I'm continuing to test... my next steps will be as follows: 1. uninstall the agent from the windows client
2. disconnect client from the windows "connect to work / school"
3. remove all tags from the device in the dashboard
4. remove owner from the device on the dashboard
5. delete the custom windows app from the App dashboard
6. delete the windows client from the network
7. wait 24 hours (this is important I've found in the past)
8. re-add the windows client starting with the "Connect to Work and School" step
Hello Community~ I hope everyone had an awesome and safe Independence Day.
Here are the steps I took to continue the testing:
On the Windows Client click start > type connect to work > click on the best match result > Clicked on Enroll only in Device Management > Entered in my work email > the server info > my network ID
Windows device successfully connected. Confirmed client appeared in Dashboard. Removed any auto-tags that attached. note: No live tools appear, but that is expected.
Logged out and back in. Password remained intact.
Downloaded the agent onto the Windows Client and installed it. Waited 15 mins.
Checked client in the dashboard and the Live Tools appear. Tested notifications, screenshot and remote desktop successfully.
Sent a reboot command to the Windows Client using Power Control successfully.
Logged in without password change prompt on both accounts on that client.
Waited 1 hour and tested the passwords again via logoff/logon and also a reboot and they remained intact.

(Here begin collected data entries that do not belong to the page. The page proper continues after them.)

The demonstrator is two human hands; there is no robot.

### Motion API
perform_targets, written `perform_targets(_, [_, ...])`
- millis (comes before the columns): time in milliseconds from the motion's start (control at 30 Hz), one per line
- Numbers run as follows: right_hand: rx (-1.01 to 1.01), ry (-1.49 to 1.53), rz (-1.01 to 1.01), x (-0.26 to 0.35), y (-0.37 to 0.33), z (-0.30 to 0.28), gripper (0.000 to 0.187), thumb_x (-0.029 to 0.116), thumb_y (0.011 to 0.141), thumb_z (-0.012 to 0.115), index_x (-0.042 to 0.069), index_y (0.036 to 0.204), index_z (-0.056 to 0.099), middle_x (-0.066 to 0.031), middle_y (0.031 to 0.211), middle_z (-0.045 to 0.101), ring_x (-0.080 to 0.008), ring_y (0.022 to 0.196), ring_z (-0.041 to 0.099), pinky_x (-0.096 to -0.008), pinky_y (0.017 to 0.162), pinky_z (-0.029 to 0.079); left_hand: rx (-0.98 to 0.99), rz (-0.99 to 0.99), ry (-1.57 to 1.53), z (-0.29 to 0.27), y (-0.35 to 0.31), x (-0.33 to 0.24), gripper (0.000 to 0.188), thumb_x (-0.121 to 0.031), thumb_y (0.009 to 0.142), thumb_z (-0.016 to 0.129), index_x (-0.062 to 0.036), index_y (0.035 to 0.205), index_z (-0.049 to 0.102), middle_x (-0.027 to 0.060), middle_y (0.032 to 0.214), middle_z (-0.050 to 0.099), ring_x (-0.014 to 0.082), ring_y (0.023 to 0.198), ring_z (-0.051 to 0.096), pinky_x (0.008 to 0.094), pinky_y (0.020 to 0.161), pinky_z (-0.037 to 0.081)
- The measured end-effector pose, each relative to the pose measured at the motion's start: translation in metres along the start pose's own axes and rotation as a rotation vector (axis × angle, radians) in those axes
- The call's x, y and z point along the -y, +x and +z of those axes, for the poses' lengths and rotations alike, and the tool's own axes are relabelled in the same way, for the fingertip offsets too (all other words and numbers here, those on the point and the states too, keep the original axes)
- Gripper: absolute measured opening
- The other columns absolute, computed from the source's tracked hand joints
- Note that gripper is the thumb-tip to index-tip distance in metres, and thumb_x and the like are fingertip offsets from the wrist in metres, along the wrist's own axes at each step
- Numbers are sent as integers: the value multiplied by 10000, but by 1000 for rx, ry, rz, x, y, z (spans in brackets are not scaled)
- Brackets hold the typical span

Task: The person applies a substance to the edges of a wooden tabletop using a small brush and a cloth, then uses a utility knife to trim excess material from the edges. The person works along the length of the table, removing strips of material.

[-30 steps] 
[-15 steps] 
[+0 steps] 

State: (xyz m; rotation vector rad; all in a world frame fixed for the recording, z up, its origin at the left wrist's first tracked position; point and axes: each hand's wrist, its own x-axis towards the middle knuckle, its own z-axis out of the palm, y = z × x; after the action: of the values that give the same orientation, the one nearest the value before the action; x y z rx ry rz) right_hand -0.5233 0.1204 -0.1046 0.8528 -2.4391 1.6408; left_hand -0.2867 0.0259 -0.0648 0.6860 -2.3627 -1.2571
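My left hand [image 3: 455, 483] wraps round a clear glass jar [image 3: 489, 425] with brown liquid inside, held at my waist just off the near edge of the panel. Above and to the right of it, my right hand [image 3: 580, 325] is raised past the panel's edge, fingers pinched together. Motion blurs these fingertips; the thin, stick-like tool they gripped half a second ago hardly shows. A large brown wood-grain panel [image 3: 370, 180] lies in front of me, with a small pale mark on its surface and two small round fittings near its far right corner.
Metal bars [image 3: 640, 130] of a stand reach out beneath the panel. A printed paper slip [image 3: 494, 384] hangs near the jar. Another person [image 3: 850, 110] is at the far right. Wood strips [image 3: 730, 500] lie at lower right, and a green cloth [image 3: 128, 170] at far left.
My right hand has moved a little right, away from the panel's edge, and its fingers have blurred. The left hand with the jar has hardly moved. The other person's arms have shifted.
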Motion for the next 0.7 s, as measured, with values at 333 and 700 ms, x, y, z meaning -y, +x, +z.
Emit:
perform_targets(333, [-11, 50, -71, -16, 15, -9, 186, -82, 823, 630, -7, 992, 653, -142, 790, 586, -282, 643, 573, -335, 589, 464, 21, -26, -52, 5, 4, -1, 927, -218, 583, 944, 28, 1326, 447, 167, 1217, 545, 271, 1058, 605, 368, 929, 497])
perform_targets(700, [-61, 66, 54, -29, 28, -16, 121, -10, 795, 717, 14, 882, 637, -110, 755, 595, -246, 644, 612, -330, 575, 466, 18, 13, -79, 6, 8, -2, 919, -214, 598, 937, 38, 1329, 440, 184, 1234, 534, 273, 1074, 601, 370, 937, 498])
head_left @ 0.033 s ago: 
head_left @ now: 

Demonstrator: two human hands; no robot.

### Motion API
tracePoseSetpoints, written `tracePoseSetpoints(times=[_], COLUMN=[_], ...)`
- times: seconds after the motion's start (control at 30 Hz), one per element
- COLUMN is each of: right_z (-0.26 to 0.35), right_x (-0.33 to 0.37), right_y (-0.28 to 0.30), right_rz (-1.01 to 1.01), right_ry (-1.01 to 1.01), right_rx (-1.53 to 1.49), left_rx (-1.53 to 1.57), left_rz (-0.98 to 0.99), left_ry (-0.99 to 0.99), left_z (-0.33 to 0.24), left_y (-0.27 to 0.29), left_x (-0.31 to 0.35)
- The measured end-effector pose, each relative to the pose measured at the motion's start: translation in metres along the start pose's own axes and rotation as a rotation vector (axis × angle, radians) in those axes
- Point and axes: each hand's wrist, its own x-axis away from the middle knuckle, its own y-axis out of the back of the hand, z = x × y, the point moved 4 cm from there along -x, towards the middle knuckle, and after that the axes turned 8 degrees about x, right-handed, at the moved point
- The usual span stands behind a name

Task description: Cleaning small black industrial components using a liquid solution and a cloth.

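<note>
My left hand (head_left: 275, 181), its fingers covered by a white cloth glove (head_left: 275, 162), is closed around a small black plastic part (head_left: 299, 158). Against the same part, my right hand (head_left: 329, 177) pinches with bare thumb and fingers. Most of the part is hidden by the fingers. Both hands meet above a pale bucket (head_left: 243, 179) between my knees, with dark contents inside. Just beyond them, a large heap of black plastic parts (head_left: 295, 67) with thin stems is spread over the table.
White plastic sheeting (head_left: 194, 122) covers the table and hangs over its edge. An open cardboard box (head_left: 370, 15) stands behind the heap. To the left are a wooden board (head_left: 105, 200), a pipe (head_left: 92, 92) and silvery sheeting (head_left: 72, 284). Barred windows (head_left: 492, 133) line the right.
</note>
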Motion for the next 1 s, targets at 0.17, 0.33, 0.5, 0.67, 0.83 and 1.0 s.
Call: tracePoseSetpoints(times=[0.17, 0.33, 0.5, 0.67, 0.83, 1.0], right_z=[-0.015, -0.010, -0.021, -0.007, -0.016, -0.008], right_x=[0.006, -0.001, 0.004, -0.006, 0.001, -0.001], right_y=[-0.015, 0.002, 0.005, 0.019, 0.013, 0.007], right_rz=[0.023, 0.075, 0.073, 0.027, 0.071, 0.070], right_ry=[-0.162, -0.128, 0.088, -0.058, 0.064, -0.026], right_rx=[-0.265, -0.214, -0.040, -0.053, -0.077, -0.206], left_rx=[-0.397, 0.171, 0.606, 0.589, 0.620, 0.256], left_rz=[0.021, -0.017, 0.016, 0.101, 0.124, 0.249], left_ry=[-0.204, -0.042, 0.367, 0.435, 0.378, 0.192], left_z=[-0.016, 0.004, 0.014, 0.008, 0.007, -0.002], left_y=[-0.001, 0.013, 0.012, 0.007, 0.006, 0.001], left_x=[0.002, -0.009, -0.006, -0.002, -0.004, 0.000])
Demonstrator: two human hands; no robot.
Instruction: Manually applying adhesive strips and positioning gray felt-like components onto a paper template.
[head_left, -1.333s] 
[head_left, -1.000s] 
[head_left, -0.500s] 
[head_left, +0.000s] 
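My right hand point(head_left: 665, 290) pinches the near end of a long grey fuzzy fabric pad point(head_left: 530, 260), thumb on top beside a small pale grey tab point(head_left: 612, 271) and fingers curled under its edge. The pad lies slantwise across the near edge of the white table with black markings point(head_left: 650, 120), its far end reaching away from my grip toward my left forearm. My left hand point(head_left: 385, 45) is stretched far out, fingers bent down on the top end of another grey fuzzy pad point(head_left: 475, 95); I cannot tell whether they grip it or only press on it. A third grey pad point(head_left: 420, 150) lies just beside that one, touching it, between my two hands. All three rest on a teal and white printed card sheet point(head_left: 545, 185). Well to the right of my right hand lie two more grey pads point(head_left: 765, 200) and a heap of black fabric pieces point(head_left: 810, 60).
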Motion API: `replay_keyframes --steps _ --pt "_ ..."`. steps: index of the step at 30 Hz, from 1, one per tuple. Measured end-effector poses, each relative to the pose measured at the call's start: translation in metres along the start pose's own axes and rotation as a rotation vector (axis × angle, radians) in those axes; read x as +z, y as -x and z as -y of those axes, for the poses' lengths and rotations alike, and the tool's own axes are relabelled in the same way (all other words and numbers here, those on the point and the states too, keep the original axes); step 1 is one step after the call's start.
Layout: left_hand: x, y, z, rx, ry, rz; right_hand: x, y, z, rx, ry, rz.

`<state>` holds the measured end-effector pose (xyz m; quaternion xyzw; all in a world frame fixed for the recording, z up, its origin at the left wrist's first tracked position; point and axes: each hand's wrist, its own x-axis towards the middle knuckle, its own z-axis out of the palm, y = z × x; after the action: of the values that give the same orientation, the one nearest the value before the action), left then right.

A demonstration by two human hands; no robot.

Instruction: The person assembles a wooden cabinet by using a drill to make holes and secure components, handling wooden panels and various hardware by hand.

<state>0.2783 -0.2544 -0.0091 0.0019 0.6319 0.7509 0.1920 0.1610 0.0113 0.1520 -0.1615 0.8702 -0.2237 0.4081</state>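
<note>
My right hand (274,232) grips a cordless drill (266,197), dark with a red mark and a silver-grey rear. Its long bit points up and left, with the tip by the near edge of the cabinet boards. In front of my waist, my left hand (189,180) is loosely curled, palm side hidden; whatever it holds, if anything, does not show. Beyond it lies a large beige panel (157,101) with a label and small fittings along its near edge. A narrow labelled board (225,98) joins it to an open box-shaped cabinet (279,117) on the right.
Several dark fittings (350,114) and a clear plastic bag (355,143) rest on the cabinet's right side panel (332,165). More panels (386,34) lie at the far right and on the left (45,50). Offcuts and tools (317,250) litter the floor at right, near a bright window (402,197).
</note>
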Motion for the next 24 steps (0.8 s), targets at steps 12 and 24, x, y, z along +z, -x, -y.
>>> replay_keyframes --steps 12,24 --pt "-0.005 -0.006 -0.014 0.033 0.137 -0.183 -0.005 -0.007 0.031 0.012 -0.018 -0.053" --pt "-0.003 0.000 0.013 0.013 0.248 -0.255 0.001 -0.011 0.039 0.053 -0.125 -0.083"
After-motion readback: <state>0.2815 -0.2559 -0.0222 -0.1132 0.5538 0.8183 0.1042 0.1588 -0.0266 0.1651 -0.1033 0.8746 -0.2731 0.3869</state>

Now I have a baseline. The client is checking in, reporting activity, and not prompting for password changes. We know per Tech Support that adding a profile with a password payload will trigger the issue. I will refrain from adding any profile payload at all.
Next Phase of Testing: Add tags to the Windows Client, Create a Windows Custom App and attach those tags, and prior to pushing that app, ensure that this does not cause the password loop issue. I will report again.
out-of-scope research: Confirm why this system fails the policy audit due to "FW not installed, FW not enabled, AV not running" even though Windows Defender and Windows Firewall are both enabled / running / updated.